* [Activity]: Your response should reproduce every line of the entries that contains the word "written".

Saved entries
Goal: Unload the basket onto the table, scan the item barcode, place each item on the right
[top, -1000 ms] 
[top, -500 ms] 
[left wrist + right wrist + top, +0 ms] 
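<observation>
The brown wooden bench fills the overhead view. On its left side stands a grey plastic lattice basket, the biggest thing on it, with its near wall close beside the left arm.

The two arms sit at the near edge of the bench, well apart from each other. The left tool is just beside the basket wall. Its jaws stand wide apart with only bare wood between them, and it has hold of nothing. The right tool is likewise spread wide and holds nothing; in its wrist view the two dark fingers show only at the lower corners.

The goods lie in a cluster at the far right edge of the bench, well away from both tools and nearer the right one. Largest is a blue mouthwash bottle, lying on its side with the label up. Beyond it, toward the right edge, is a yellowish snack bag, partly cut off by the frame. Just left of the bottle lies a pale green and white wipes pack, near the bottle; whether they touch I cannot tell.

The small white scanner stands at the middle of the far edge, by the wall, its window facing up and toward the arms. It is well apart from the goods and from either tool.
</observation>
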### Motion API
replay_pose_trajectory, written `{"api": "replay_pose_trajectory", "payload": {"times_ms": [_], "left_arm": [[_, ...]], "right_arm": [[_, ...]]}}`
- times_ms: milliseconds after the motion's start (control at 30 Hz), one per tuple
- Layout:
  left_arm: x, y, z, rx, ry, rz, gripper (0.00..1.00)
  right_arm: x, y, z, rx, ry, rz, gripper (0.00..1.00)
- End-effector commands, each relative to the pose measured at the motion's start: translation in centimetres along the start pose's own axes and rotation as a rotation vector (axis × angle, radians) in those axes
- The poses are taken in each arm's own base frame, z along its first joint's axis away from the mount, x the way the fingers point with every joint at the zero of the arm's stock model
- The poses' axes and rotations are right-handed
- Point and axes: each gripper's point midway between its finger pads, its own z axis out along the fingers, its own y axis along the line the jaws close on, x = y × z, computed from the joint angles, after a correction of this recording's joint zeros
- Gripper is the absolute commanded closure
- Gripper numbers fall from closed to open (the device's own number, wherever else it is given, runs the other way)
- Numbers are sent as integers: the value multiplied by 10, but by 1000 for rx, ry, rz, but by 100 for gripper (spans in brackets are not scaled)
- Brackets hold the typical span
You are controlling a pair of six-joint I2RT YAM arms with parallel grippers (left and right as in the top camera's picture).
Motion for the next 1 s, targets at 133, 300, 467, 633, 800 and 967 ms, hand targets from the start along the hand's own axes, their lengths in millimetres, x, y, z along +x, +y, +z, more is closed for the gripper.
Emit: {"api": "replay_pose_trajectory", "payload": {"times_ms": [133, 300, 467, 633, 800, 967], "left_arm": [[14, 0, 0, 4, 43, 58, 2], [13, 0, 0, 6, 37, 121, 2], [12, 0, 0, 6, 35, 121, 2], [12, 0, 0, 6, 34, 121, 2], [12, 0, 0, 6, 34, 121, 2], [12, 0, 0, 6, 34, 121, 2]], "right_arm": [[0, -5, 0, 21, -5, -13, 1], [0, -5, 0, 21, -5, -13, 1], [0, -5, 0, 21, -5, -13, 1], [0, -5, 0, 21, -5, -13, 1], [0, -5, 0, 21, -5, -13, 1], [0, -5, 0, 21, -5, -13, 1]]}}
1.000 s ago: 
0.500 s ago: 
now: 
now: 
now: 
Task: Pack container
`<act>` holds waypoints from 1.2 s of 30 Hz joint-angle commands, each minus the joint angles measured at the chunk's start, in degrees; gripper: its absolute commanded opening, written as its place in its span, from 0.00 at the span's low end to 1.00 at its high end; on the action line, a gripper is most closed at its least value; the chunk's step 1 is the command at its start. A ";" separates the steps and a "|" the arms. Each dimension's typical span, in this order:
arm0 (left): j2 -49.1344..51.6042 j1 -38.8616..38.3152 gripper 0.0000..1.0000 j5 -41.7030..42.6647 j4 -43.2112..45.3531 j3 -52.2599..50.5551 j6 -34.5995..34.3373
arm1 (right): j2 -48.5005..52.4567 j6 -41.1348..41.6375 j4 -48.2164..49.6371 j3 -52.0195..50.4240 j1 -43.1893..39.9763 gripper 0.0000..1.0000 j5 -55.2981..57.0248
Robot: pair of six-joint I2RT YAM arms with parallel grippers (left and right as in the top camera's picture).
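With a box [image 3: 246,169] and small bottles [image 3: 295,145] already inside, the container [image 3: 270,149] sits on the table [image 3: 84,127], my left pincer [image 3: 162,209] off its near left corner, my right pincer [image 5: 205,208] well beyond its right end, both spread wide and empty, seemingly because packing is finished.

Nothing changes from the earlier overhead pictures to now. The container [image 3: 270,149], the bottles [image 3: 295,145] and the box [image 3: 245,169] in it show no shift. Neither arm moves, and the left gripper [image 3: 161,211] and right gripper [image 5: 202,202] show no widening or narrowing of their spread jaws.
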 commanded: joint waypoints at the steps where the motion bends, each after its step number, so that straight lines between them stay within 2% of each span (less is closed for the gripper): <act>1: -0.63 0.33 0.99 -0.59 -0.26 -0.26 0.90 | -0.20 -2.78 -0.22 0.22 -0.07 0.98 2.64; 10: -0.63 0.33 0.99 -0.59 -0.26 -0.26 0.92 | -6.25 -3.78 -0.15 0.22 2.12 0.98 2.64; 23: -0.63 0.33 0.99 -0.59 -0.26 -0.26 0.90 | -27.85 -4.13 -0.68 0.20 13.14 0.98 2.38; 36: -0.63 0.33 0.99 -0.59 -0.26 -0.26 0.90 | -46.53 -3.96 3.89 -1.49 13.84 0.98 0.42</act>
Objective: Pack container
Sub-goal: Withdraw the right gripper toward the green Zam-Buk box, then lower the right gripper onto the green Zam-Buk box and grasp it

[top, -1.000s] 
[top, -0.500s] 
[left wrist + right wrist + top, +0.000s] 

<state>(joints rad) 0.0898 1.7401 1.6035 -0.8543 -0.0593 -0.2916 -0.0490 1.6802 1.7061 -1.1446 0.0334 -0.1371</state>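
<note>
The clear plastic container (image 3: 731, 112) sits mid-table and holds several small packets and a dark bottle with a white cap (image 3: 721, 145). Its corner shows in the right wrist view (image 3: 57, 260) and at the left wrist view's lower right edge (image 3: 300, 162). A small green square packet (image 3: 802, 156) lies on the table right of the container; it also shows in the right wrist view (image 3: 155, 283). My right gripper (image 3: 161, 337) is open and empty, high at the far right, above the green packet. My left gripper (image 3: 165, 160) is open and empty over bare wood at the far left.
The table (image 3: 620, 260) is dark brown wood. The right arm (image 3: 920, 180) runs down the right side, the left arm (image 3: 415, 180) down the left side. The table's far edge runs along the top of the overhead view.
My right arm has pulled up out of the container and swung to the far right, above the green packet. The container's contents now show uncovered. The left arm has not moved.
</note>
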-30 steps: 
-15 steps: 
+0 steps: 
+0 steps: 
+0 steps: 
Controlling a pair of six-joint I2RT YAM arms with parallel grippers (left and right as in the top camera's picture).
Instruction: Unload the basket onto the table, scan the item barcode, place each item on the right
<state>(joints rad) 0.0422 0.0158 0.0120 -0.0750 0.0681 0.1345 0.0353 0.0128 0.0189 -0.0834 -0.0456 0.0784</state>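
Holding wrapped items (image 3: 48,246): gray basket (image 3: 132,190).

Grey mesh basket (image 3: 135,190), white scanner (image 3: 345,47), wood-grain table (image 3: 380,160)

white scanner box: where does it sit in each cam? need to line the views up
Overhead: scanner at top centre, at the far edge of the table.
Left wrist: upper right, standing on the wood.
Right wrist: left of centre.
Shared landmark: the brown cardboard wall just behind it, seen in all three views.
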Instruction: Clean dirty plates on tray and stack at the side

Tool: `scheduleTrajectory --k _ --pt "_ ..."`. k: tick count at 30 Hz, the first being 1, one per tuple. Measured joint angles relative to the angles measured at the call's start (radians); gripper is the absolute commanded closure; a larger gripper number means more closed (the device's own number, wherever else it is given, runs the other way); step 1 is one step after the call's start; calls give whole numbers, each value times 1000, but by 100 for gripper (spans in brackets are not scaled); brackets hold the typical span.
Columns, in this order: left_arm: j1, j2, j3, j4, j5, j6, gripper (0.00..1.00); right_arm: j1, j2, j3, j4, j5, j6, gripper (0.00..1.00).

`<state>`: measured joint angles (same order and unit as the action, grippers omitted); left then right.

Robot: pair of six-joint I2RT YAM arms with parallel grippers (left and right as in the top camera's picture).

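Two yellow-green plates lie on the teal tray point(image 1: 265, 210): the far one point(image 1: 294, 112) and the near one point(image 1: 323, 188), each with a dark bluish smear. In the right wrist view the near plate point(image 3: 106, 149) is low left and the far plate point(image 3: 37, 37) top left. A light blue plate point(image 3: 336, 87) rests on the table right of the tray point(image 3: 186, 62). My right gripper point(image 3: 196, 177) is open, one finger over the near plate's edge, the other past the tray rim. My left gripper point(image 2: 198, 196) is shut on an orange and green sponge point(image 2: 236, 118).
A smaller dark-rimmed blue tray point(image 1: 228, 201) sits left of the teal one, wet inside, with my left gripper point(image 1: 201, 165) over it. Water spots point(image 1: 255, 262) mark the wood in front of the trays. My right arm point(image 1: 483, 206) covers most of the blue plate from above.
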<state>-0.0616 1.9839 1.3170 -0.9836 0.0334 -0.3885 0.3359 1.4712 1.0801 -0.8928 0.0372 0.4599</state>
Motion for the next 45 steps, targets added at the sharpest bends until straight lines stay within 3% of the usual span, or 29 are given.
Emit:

* [Result for this exercise]:
replay_pose_trajectory, written `{"api": "replay_pose_trajectory", "payload": {"times_ms": [_], "left_arm": [[_, ...]], "right_arm": [[_, ...]]}}`
`<act>` holds waypoints from 1.2 s of 30 Hz joint-angle commands, each minus the joint angles measured at the chunk's start, in degrees; gripper: its absolute commanded opening, written as its place in its span, from 0.00 at the span's low end to 1.00 at its high end; on the action line, a gripper is most closed at its least value; the chunk's step 1 is the command at its start. A ";" separates the steps and a "|" the arms. Each dimension's typical span, in this order:

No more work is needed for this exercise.